On Sociology of Crime in Delhi
“We have the very rich co-existing with the very poor. For every affluent colony, there is a jhuggi jhompri cluster or unauthorised colony. Domestic help, who go to work in these affluent villas, live in a state of abject deprivation. Their children don’t have excess to clean toilets or school. They see lifestyle in these homes. They also see the profligacy and extravagance in those homes. These disparities do play on their mind. And some of them who are deviated from the normal behaviour take to the crime.”
On the Modern Criminal
“The modern criminal is as much exposed to technology, as the police is. In fact, in some cases, they (economic offenders) are ahead of the police techniques. For instance, these criminals don’t use mobile phones anymore because they know that the police use the mobile phone technology to track them. They rather use Internet program like Skype or FaceTime. The police have to equip themselves to meet this challenge. So it is an ongoing battle.”
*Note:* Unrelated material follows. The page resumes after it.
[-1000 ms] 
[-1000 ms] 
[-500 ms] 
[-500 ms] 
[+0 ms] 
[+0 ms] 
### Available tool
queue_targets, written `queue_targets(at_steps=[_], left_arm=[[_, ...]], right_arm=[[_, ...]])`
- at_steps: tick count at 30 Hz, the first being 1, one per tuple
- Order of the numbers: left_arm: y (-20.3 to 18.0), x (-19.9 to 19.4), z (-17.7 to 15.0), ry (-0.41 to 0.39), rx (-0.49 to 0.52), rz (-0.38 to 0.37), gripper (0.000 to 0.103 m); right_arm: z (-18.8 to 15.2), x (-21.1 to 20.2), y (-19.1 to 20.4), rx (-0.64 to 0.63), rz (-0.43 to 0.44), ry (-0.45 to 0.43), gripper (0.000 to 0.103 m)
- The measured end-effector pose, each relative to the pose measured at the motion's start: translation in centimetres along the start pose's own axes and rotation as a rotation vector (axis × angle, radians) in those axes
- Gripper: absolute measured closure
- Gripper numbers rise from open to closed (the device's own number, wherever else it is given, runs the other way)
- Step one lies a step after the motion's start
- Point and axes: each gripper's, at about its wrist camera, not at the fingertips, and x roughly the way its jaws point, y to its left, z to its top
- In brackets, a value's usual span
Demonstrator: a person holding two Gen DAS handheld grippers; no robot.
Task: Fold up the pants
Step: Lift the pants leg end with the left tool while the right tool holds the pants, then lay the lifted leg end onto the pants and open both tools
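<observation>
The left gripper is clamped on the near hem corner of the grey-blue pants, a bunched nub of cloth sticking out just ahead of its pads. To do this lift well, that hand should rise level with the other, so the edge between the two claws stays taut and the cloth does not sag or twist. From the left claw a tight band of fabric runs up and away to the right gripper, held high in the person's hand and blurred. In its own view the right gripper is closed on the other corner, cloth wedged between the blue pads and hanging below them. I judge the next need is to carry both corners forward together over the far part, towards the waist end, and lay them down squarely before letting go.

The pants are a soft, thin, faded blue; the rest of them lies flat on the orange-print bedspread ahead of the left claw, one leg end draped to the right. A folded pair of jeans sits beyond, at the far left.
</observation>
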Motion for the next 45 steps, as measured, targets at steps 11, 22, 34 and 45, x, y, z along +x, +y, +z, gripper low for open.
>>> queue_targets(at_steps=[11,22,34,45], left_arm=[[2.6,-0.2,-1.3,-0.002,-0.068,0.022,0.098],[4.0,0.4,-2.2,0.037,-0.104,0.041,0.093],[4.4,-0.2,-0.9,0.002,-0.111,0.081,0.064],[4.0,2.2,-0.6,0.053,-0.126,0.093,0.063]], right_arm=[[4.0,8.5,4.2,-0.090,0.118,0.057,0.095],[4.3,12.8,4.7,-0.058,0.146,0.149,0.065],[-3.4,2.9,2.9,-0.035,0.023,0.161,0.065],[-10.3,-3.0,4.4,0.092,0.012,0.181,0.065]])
On BRT as solution for the traffic problems
“BRT is not the answer at all. Delhi Police has gone on record opposing the BRT corridor. Our vehicular population is more than the ones that exist in Mumbai, Chennai and Kolkata all put together. Our roads are better, but the road capacity is finite. Thus we need synergy among all the stakeholders – police, civic bodies and town planners – to construct more flyovers and interchanges. The day is not very far when we have to introduce concepts like congestion charges, as we have in Singapore or London where in certain areas where if you enter you have to pay a toll. You can’t buy a vehicle if you don’t have parking space. Or you will have to pay Cess for using public space for parking.”
On terror attacks in Delhi
“Yes, Delhi has always been more vulnerable to attacks by terror groups, more than Mumbai or any other city. We always operate on the assumption that the terror attack can take place any moment. This is not to create any panic, but on our part we presume that we can be attacked anytime. That’s why we work with more alacrity, seriousness and alertness.”
On CCTV cameras
“Progress is substantial, but there is still a room for lot more work. We need citywide surveillance system. For instance if you walk out of this building (Police Headquarter), you will be caught on camera at least half a dozen time you walk through here to the Connaught Place. That’s the kind of system we should have in Delhi. In London, if you step out of your house for the office, chances are that you will be picked up by the camera at least three to four times… In addition, we should hire video analytics, who have ability to use video material to the advantage of police. We need many more cameras and CCTV systems and the Delhi Police have proposed for installation of CCTV cameras at 1000 odd public places. Out of 1000, we have a list 490 most vulnerable places. The Delhi Police have installed CCTV cameras at 30-odd public places and 50 busy markets so far . We are trying to imbibe video analytics too.”
On witch hunting by picking up Muslim boys as terrorists, who were later acquitted by the Courts
“We are not involved in any witch hunting. Recently, we were told that there were acquittals in 16 cases. Their compilation was completely off the mark. In fact, eight out of 16 cases had ended into conviction. And in all the cases of acquittals, we have appealed to the higher court. Also, if a man is acquitted, it doesn’t mean that the case against that person was false. If it was false, there would have been strictures against the police. In none of these cases, there was any stricture against the police. They might say that people were hounded for no rhyme and reasons, but we have a job to do.”